Management teams worked all night on Friday to back up their clients’ videos using FYP. RIP, a tool that downloads users’ TikTok videos and emails them copies. Several managers held conference calls with skittish brands that were seeking to cancel deals. “We’re preparing for the worst,” said Mario Ayuso, an influencer manager.
“A lot of the newer talent I work with began their career on TikTok and it has been the foundation for everything they know today,” said Keith Dorsey, another talent manager. “They are concerned, worried and somewhat freaked out. One of them actually planned on quitting his job tomorrow to take his TikTok career to the next level. Our group chats are on fire right now.”

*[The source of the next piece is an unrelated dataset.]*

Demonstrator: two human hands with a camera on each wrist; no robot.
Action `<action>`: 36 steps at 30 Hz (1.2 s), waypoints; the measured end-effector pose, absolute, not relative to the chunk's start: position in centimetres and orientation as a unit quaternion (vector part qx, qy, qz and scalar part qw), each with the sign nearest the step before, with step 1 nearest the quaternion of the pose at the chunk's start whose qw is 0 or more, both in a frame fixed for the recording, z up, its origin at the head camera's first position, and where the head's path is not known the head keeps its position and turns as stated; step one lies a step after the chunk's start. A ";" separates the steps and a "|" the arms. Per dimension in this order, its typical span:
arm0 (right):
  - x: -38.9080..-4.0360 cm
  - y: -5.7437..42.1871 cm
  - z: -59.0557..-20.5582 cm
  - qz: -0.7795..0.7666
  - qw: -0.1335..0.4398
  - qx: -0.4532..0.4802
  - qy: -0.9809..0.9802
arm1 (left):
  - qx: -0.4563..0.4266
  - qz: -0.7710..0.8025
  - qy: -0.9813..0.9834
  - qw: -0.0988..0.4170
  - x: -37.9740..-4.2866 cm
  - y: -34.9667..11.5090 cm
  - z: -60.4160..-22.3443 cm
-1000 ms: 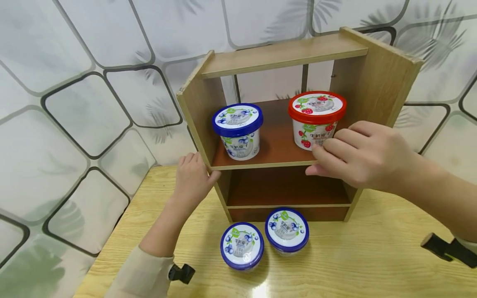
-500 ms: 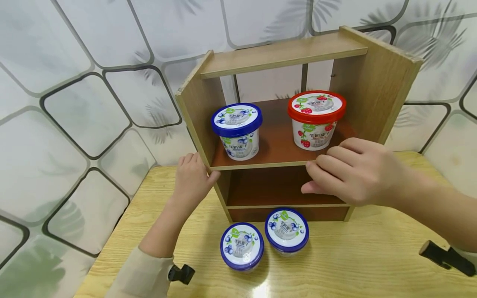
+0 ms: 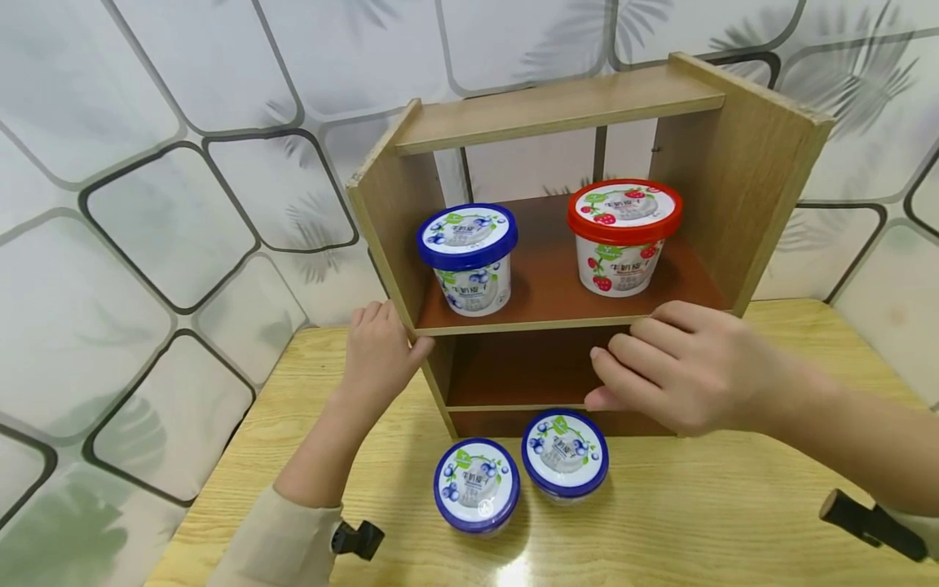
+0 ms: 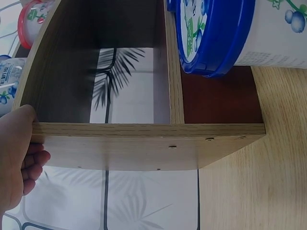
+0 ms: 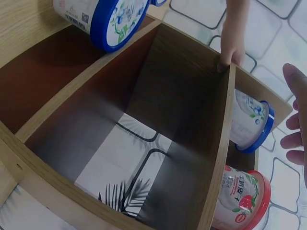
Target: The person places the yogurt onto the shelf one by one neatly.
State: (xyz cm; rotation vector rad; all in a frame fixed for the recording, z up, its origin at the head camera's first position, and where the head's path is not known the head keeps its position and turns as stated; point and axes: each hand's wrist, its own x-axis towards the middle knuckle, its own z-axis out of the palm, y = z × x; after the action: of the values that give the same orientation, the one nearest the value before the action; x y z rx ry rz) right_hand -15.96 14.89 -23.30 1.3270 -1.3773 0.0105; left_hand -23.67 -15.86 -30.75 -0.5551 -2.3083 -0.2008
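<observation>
A small wooden shelf [image 3: 513,328] stands on the table. My left hand [image 3: 381,350] grips its left side panel at the middle board, thumb in front and fingers curled behind, as the left wrist view also shows. My right hand [image 3: 675,367] hangs before the lower opening at the right with loosely bent fingers and nothing in them. On the middle board are a blue-lidded blueberry tub [image 3: 469,259] at the left and a red-lidded strawberry tub [image 3: 623,236] at the right. In the right wrist view the fingers of my right hand [image 5: 297,115] are apart, near the tubs.
Two more blue-lidded tubs, one at the left [image 3: 477,486] and one at the right [image 3: 565,454], stand on the wooden table [image 3: 704,514] in front of the shelf. Close behind the shelf is a patterned wall [image 3: 367,49].
My right hand has moved down and slightly left, away from the strawberry tub, which stays on the board. My left hand and all the tubs keep their places.
</observation>
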 end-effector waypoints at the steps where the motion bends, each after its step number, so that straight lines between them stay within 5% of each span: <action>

Emerging platforms and competitors see a moment
If the app’s potential shutdown or instability around a sudden sale has any silver lining, it’s a flood of new users to smaller platforms. Clash, a new short-form video app founded by Brendon McNerney, a former Vine star, became available on Friday night after the news and shot up the app store rankings on Saturday. Byte and Dubsmash, two other short form video apps, have also begun actively recruiting TikTok stars.
Last Wednesday, Triller, an app that functions similarly to TikTok, announced it had hired the 18-year-old TikTok star Josh Richards as the platform’s chief strategy officer, and successfully wooed Mr. Richards along with two other large TikTok stars, Griffin Johnson, 21, and Noah Beck, 19, to join the platform as investors.
Instagram is also offering TikTok creators deals of hundreds of thousands of dollars to create content on Reels, its new product with similarities, according to The Wall Street Journal.
Perez Hilton, a longtime celebrity news chronicler who has amassed 850,000 followers on TikTok, said he hoped that just the threat of a ban would serve as a note of caution for the young talent on the app. “These influencers on TikTok can’t have all their eggs in one basket,” he said. “You have to be everywhere,” he said, if you want to stay famous.
“You need to hustle,” he said. “A lot of the TikTokers that are just pretty, those are the ones that are really going to struggle. Pretty doesn’t age well and it doesn’t translate. The ones that are willing to work on and off TikTok and other platforms, they’re the ones that will be able to continue to thrive.”